Which version were you using prior to 3.7.0.2?
Could you share more about your use case and the features you are using?
Can you supply your Aerospike configuration so we could attempt to reproduce. (You might want to mask the IP’s and other sensitive information).
Brief look at the stack trace, it seems like you are using Secondary Indexes, can we get more information specific to your secondary index use case? Also has this issue occurred again since the initial crash? If it has occurred again, we would like the latest stacktrace as well.
I am Dean’s colleague. We were using 3.6.4 CE on AWS, which worked fine. Then, we upgraded to 3.7.0.1 and server worked for some time (a day), then 2 nodes started to shutdown consistently. We upgraded to 3.7.0.2 and problem has reoccurred. After that we downgraded back to 3.6.4 and server works now.
We are using AS as main database for out web application. Currently, AS is not under huge load as it is used in DEV environment. We are using 25 sets and 43 secondary indexes.
Info about indexes:
indextype: NONE, LIST, MAPKEYS
num_bins: 1
state: RW
sync_state: synced
type: STRING, NUMERIC
Configuration:
service {
user root
group root
paxos-single-replica-limit 1 # Number of nodes where the replica count is automatically reduced to 1.

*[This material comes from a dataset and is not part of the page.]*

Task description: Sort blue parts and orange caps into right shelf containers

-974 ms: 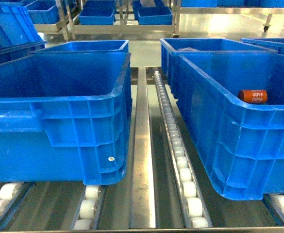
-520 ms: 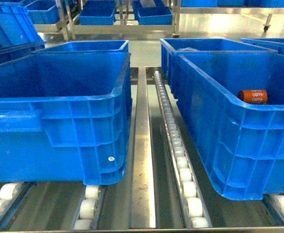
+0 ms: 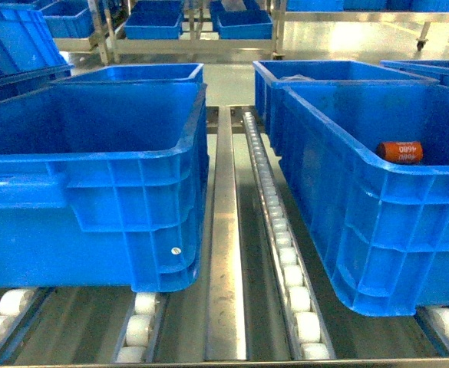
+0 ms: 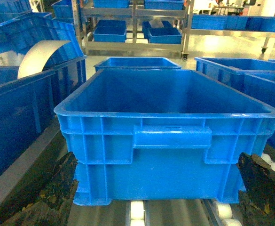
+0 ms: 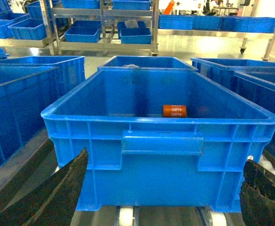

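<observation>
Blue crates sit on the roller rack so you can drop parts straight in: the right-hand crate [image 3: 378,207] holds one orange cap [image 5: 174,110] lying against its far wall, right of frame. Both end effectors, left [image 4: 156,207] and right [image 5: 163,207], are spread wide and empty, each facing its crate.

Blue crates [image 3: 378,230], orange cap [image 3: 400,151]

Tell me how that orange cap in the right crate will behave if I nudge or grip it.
The orange cap lies on its side on the blue crate's smooth floor, so a nudge would probably roll it. It looks small and rigid, likely light. Its curved, glossy-looking side may slip between the fingers; gripping across the flat ends seems safer.
</observation>
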`<state>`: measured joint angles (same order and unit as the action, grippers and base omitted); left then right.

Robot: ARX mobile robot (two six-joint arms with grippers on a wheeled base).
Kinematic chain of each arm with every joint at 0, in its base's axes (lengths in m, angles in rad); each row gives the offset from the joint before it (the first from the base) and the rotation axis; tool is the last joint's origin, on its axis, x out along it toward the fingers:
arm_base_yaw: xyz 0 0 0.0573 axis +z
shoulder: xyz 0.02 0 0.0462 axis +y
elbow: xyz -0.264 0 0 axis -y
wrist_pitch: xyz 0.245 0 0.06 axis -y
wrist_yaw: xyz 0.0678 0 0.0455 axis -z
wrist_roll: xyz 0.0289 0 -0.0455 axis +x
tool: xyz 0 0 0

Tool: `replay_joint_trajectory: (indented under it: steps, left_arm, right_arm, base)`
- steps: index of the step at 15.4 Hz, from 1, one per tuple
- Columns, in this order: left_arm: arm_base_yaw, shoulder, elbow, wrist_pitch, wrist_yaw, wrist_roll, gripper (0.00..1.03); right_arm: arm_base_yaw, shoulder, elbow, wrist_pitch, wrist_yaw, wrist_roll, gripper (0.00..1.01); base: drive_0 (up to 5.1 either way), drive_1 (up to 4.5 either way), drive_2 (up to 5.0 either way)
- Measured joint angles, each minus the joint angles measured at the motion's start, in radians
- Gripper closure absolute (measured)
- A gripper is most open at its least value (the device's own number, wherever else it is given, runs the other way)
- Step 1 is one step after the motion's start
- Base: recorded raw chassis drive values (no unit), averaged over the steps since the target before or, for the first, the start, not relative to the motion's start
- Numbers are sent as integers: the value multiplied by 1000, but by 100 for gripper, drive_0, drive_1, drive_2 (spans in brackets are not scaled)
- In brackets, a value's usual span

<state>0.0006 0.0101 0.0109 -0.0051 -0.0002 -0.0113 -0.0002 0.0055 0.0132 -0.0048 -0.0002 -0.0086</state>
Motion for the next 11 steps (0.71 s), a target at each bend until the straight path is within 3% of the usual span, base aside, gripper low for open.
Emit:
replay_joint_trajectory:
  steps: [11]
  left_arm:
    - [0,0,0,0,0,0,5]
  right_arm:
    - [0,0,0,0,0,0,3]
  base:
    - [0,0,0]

pidfile /var/run/aerospike/asd.pid
service-threads 4
transaction-queues 4
transaction-threads-per-queue 4
proto-fd-max 15000
}
logging {
# Log file must be an absolute path.
file /var/log/aerospike/aerospike.log {
context any info
}
}
network {
service {
address any
port 3000
}
heartbeat {
mode mesh
port 3002 # Heartbeat port for this node.
# List one or more other nodes, one ip-address & port per line:
mesh-seed-address-port someIp 3002
mesh-seed-address-port someIp 3002
interval 250
timeout 10
}
fabric {
port 3001
}
info {
port 3003
}
}
namespace someNamespace {
replication-factor 3
memory-size 10G
default-ttl 0 # use 0 to never expire/evict.
storage-engine device {
device /dev/sdb
# The 2 lines below optimize for SSD.
scheduler-mode noop
write-block-size 128K
}
}
This is likely due to not handling empty lists for sindex.
If there was an empty list at any time used for sindex this would cause a divide by zero crash.
It’ll be fixed shortly.
If possible, please confirm the existence/use of empty lists when the above happened. Thank you.